Pineapple salsa is a delicious combination of sweet and spicy and it makes a great dressing for a wide variety of great grilled entrees, from chicken to fish to grilled sweet potatoes – and it’s just great served up with chips as an appetizer, too!
When it comes to sauces, salsas, dressings, and so forth, most of the time, I gravitate to Newman’s Own more often than not – they use great ingredients, they’re delicious, and they give all proceeds to charity. Here’s a little more info on the background of the company.
But even a good company doesn’t have everything that you need. Sometimes you just need a little something special, a little extra zip or a little less, or you really want to create something that pairs with your main event dish.
During quarantine, I’ve been playing with sauces, salsas, and dressings in order to make something that really makes my dishes sing, and sometimes ends up stealing the show, like my homemade creamy Italian dressing.
One of the things I find myself making and using a lot these days is my pineapple salsa.

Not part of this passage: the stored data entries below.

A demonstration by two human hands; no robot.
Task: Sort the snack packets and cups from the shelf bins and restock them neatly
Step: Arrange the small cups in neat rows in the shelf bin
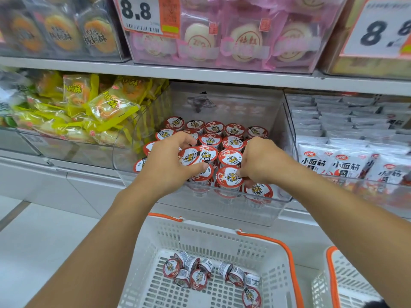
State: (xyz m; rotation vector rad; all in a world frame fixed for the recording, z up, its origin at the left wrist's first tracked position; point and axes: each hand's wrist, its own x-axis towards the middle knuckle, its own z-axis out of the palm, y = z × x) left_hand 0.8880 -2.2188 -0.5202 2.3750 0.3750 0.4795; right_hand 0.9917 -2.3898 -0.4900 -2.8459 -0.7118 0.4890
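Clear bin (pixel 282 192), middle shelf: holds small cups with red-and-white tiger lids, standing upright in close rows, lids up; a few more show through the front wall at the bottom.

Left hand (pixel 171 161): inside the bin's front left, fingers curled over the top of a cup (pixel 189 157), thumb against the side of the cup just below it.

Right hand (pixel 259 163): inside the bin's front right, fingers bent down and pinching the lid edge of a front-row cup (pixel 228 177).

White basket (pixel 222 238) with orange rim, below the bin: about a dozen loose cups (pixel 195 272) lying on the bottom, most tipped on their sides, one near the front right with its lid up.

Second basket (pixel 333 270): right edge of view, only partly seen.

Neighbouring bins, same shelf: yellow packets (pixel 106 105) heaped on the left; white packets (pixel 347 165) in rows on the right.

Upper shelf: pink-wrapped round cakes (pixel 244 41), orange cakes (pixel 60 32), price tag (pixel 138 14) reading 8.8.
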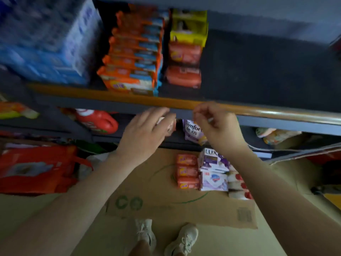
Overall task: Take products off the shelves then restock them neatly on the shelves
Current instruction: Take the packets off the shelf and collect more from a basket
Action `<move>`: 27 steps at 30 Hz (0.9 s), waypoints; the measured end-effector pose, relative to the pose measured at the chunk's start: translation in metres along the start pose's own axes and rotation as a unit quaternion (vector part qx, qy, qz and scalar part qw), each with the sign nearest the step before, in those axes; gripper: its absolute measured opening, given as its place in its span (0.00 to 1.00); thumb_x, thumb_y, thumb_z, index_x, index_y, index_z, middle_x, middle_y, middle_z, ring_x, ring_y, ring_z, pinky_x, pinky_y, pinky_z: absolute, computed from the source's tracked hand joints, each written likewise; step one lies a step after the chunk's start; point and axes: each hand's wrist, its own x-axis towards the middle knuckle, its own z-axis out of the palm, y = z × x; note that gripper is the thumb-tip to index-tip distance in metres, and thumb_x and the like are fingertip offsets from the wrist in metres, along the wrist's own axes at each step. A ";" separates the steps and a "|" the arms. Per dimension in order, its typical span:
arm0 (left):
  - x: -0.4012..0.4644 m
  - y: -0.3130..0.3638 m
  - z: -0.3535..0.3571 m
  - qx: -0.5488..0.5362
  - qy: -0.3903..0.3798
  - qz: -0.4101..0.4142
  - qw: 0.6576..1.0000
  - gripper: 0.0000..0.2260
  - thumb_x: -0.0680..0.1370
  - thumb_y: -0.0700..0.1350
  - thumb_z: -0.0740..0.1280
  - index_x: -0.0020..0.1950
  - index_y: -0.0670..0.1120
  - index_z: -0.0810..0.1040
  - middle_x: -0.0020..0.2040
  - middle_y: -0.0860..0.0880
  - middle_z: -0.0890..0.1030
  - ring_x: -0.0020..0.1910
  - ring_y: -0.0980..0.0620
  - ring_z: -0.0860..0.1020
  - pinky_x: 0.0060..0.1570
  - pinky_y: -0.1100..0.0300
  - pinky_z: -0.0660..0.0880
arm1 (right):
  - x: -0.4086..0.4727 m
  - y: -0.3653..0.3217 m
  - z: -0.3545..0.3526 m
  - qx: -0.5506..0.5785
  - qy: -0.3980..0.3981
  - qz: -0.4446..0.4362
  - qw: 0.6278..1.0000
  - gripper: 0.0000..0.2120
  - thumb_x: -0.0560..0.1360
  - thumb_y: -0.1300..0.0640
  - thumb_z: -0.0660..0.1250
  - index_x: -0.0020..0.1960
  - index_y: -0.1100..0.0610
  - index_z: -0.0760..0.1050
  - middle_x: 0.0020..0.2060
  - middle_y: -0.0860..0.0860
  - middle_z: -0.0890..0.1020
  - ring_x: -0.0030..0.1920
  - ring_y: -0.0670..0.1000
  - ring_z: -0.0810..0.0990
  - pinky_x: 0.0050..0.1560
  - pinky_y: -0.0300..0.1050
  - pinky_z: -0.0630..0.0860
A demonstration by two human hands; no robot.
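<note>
My left hand (147,126) grips a small pale, glossy soap packet (167,124) below the shelf's rounded wooden rail (258,109). My right hand (217,124) has curled fingers; I cannot tell what they pinch. Boxy soap packs (212,170) lie on flattened corrugated cardboard (166,206).

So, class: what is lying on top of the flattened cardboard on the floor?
On the cardboard: three orange soap bars, a Lux box stacked above a white-and-purple soap pack, and red-and-white packs. The right forearm covers whatever lies further right.
</note>
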 end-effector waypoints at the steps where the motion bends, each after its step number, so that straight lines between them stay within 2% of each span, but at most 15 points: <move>1: 0.010 -0.011 -0.010 0.034 0.002 0.004 0.999 0.19 0.74 0.43 0.67 0.64 0.43 0.72 0.63 0.43 0.75 0.61 0.45 0.69 0.57 0.51 0.70 | 0.013 -0.006 0.002 -0.019 0.023 -0.016 0.999 0.08 0.73 0.60 0.60 0.48 0.58 0.77 0.38 0.45 0.78 0.38 0.40 0.75 0.40 0.34 0.70; 4: 0.035 -0.041 -0.024 0.100 -0.058 -0.022 0.993 0.33 0.67 0.48 0.74 0.69 0.40 0.68 0.70 0.40 0.67 0.70 0.41 0.64 0.66 0.47 0.63 | 0.053 -0.004 0.011 -0.124 0.057 -0.020 0.990 0.12 0.74 0.62 0.59 0.54 0.63 0.77 0.48 0.58 0.78 0.49 0.58 0.76 0.47 0.47 0.71; 6: 0.045 -0.054 -0.020 0.109 -0.100 -0.042 0.988 0.40 0.63 0.50 0.78 0.70 0.39 0.66 0.70 0.38 0.67 0.70 0.39 0.65 0.66 0.47 0.59 | 0.079 0.006 0.019 -0.196 0.026 -0.005 0.980 0.16 0.75 0.64 0.60 0.62 0.61 0.74 0.57 0.61 0.76 0.57 0.63 0.73 0.54 0.51 0.71; 9: 0.048 -0.063 -0.007 0.109 -0.102 -0.050 0.987 0.44 0.60 0.50 0.80 0.70 0.38 0.66 0.69 0.38 0.69 0.67 0.40 0.69 0.66 0.47 0.59 | 0.110 0.019 0.029 -0.261 -0.043 -0.013 0.964 0.22 0.76 0.61 0.62 0.69 0.57 0.68 0.67 0.57 0.71 0.67 0.61 0.67 0.65 0.53 0.66; 11: 0.046 -0.064 -0.002 0.105 -0.080 -0.046 0.990 0.43 0.60 0.49 0.79 0.70 0.38 0.66 0.68 0.38 0.70 0.67 0.40 0.70 0.66 0.47 0.59 | 0.123 0.024 0.032 -0.290 -0.091 0.011 0.953 0.26 0.75 0.56 0.65 0.72 0.53 0.63 0.71 0.54 0.67 0.70 0.60 0.63 0.68 0.53 0.64; 13: 0.045 -0.064 0.000 0.101 -0.064 -0.045 0.992 0.42 0.61 0.49 0.79 0.70 0.39 0.66 0.69 0.39 0.70 0.67 0.40 0.70 0.67 0.47 0.58 | 0.132 0.028 0.032 -0.297 -0.126 0.041 0.946 0.31 0.73 0.55 0.68 0.73 0.51 0.61 0.71 0.54 0.66 0.69 0.60 0.64 0.67 0.54 0.66; 16: 0.045 -0.065 0.002 0.082 -0.063 -0.046 0.994 0.42 0.62 0.50 0.78 0.71 0.40 0.64 0.70 0.39 0.68 0.68 0.41 0.68 0.68 0.48 0.57 | 0.135 0.033 0.026 -0.284 -0.117 0.045 0.951 0.31 0.71 0.58 0.69 0.71 0.52 0.64 0.66 0.57 0.71 0.64 0.61 0.70 0.61 0.53 0.71; 18: 0.046 -0.064 0.001 0.068 -0.068 -0.051 0.994 0.41 0.63 0.51 0.78 0.71 0.39 0.65 0.70 0.39 0.68 0.68 0.40 0.68 0.69 0.48 0.57 | 0.129 0.029 0.019 -0.263 -0.118 0.026 0.957 0.29 0.69 0.61 0.68 0.70 0.54 0.66 0.62 0.57 0.75 0.60 0.61 0.74 0.58 0.50 0.73; 20: 0.048 -0.062 -0.003 0.043 -0.071 -0.062 0.995 0.38 0.66 0.52 0.75 0.71 0.39 0.65 0.70 0.39 0.68 0.69 0.40 0.67 0.68 0.48 0.55 | 0.114 0.015 0.006 -0.207 -0.105 0.024 0.972 0.28 0.68 0.62 0.68 0.68 0.55 0.68 0.56 0.55 0.78 0.54 0.57 0.77 0.52 0.42 0.73; 23: 0.055 -0.053 -0.017 -0.106 -0.059 -0.082 0.989 0.32 0.74 0.54 0.67 0.72 0.40 0.64 0.71 0.41 0.66 0.72 0.43 0.62 0.69 0.52 0.55 | 0.084 -0.010 -0.018 -0.101 -0.058 0.045 0.992 0.26 0.67 0.61 0.69 0.64 0.55 0.70 0.47 0.48 0.77 0.43 0.49 0.76 0.41 0.28 0.69; 24: 0.057 -0.048 -0.023 -0.163 -0.049 -0.076 0.983 0.31 0.74 0.55 0.64 0.72 0.41 0.64 0.71 0.42 0.66 0.71 0.45 0.63 0.69 0.54 0.58 | 0.072 -0.016 -0.025 -0.053 -0.053 0.054 0.996 0.24 0.66 0.59 0.68 0.61 0.53 0.70 0.46 0.47 0.78 0.42 0.48 0.77 0.42 0.28 0.71; 25: 0.058 -0.041 -0.028 -0.220 -0.041 -0.070 0.972 0.29 0.75 0.55 0.62 0.72 0.43 0.63 0.71 0.45 0.67 0.70 0.48 0.64 0.69 0.58 0.60 | 0.060 -0.020 -0.029 0.007 -0.057 0.066 0.996 0.22 0.65 0.59 0.69 0.57 0.52 0.70 0.46 0.47 0.78 0.43 0.47 0.78 0.45 0.34 0.74; 27: 0.058 -0.023 -0.039 -0.342 -0.044 -0.075 0.936 0.28 0.75 0.54 0.63 0.72 0.47 0.62 0.68 0.54 0.67 0.67 0.62 0.65 0.66 0.69 0.61 | 0.039 -0.024 -0.034 0.132 -0.090 0.095 0.983 0.20 0.66 0.63 0.71 0.52 0.51 0.68 0.45 0.46 0.77 0.43 0.44 0.77 0.45 0.44 0.75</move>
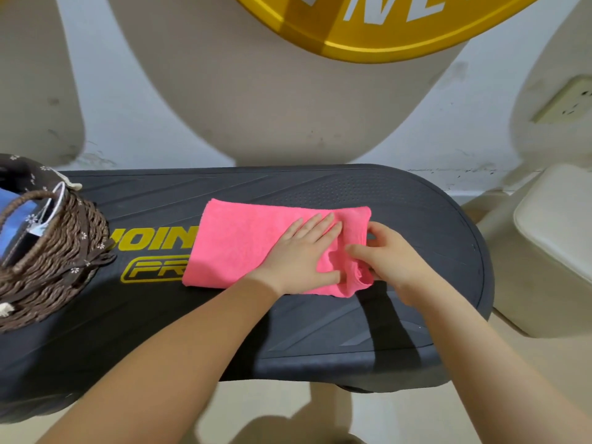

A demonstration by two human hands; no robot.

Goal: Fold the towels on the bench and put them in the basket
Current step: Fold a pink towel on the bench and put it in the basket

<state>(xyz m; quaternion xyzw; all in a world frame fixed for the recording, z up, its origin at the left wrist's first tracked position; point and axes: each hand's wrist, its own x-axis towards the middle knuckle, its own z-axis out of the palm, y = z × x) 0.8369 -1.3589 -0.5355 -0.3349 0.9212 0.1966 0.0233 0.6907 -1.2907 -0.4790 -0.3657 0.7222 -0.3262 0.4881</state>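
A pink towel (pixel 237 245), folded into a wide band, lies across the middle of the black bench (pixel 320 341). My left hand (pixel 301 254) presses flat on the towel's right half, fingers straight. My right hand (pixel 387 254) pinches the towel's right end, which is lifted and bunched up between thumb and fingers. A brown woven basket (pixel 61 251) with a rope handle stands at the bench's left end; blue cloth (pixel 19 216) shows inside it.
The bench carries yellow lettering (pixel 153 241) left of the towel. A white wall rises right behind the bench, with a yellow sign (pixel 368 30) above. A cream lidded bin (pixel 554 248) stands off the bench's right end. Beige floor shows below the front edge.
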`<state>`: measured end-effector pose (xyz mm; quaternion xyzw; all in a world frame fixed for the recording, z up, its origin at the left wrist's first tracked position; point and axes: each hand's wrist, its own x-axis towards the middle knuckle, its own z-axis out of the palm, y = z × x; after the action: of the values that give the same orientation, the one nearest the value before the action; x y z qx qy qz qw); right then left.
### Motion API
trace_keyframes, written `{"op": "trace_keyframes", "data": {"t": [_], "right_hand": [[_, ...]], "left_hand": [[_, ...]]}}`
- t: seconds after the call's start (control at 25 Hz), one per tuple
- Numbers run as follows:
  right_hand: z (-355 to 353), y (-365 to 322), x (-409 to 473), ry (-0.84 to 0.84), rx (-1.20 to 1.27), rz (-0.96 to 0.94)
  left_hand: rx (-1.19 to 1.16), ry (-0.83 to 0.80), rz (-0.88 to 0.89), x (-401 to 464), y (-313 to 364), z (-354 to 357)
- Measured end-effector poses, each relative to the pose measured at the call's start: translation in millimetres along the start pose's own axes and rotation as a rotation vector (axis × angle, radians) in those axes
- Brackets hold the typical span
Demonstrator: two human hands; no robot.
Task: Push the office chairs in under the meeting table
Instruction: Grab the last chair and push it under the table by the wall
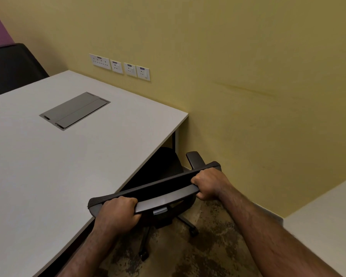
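Both grips are clenched on one chair: my left hand (118, 213) wraps the top rail of the office chair (160, 196) at its left end, low in the frame just right of the counter's edge; my right hand (209, 184) wraps the same rail at its right end, right of centre.

Left to right across the frame:
- Upper left: a second dark chair back (12, 66) stands behind the far side of the counter (68, 156). Whether its seat is under the top I cannot tell.
- Centre left: a closed grey cable hatch (74, 110) sits flush in the counter top.
- Centre: the chair I hold has its seat partly under the counter's right edge, near the white corner leg (176, 140). Backrest, one armrest (195, 158) and the castor base (168, 232) are outside the edge.
- Right: yellow wall, close to the armrest.

Judgement: this chair is partway in, not seated home. It needs a further push toward the counter. Other chairs lie outside the frame, so the remainder is unknown.
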<state>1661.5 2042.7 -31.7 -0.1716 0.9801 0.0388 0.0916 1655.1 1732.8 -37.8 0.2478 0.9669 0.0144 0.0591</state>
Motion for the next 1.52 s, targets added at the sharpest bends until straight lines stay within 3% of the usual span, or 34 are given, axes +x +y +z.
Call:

It brings together the best of sweet and spicy and I’ve added to it a lot of my favorite savory flavors so that it goes well with a number of dishes – chicken, fish, and even loaded baked sweet potatoes! Although I really made it to pair with my buttery grilled swordfish steaks, which will be popping up on the blog soon!
Salsas are one of those things where you can easily find good quality on the shelf, but if you make your own from scratch, they really sing! I definitely recommend trying this one out for your summer grilling!
- July 29, 2020
- 1 cup
- 15 min
- Print this
- 2 cups fresh pineapple (about 1/2 pineapple), peeled and cut
- 1 small red onion, diced
- 1 red bell pepper, chopped
- 1/4 cup chopped fresh parsley
- 2 tbsp chopped fresh cilantro
- 3 tbsp lime juice or juice from 2 limes
- 1/4 tsp salt
- 1/4 tsp fresh cracked black pepper
- Step 1
- In a medium bowl, combine all the ingredients and stir to combine. Let chill for at least an hour before serving – the longer you let it sit, the more the flavors mellow and combine.
- Step 2
- Store refrigerated for up to 1 week.
Not a pineapple fan? You can swap in diced strawberries, melon, mango, peaches, and tomatoes for the pineapple – or in addition to! It all depends on how much sweet you want.
And there it is. Fresh, tangy, sweet, and delicious! What’s not to love?
What are your favorite salsa brands?